Gelobt werden insbesondere das Junge Ensemble Stuttgart (JES), das in der Kategorie Off-Theater sogar Platz eins belegt, sowie das Studio Theater Stuttgart, die freie Gruppe Lokstoff und das Zentrum für Figurentheater Stuttgart sowie die für das Schauspiel der Staatstheater aktiven Regisseure Volker Lösch, Annette Pullen, die Opernregisseure Stefan Herheim und Calixto Bieito, die Choreografen Marco Goecke (Staatsballett) und Eric Gauthier (Theaterhaus).
Dr. Susanne Eisenmann, Bürgermeisterin für Kultur, Bildung und Sport: „Dass die Kritiker und Kritikerinnen der ‚Deutschen Bühne’ so häufig Stuttgart nennen, bestätigt die Kulturpolitik der Landeshauptstadt. Gemeinderat und Verwaltung haben die Stuttgarter Theaterlandschaft in den vergangenen Jahren gezielt gefördert und ausgebaut.“ Dabei habe man sich nicht nur um die etablierten Häuser gekümmert, sondern auch die freie Szene so gezielt unterstützt, dass sie sich qualitativ und quantitativ bestens entwickeln konnte. „Auch jetzt, wo alle Städte sparen, haben wir die Theater ausdrücklich von den Kürzungen ausgenommen. Jedes Haus hat seinen eigenen Stil. Die daraus entstehende Vielfalt macht den besonderen Reiz der Theaterstadt Stuttgart aus“, so Bürgermeisterin Dr. Eisenmann.

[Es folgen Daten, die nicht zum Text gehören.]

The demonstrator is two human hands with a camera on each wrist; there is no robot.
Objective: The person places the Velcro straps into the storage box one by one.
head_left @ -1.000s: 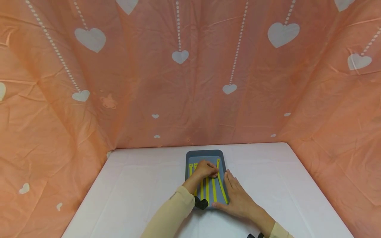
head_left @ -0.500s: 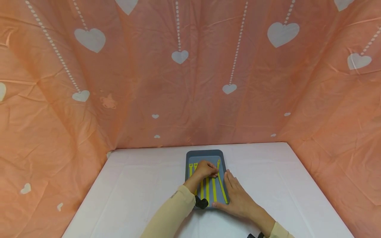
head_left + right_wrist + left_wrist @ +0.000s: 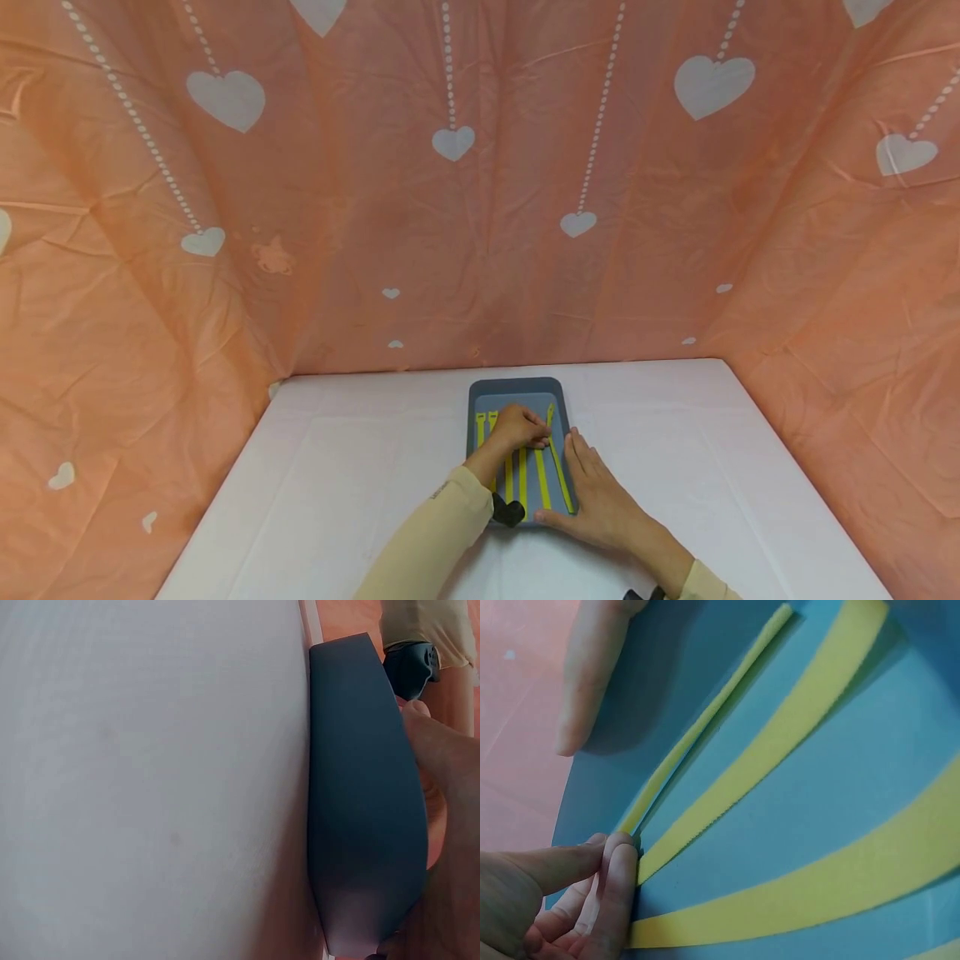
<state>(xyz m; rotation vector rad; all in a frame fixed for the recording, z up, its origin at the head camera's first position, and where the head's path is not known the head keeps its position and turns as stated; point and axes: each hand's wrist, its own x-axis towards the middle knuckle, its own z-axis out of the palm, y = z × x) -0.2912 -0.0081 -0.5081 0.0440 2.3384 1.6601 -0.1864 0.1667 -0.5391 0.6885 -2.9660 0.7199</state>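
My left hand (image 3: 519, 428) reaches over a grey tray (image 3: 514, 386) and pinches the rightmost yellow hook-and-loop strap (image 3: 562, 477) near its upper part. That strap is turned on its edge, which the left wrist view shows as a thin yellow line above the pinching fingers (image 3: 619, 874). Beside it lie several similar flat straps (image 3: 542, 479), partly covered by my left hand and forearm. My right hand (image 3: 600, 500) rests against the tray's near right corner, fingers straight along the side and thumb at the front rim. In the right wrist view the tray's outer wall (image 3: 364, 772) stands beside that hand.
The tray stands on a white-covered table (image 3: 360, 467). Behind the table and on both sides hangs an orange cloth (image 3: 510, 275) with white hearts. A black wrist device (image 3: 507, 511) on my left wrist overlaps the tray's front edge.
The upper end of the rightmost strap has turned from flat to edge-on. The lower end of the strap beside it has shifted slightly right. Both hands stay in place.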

Das vom Deutschen Bühnenverein in Köln herausgegebene Magazin „Die Deutsche Bühne“ befragt alljährlich seine ständigen Theater-Fachautoren in acht verschiedenen Kategorien nach ihrer Einschätzung der vergangenen Theatersaison, wobei großer Wert auf die Berücksichtigung kleinerer Theater abseits der Zentren gelegt wird. Etwa 50 ständige Teilnehmer machen diese Umfrage zur repräsentativsten im deutschsprachigen Raum.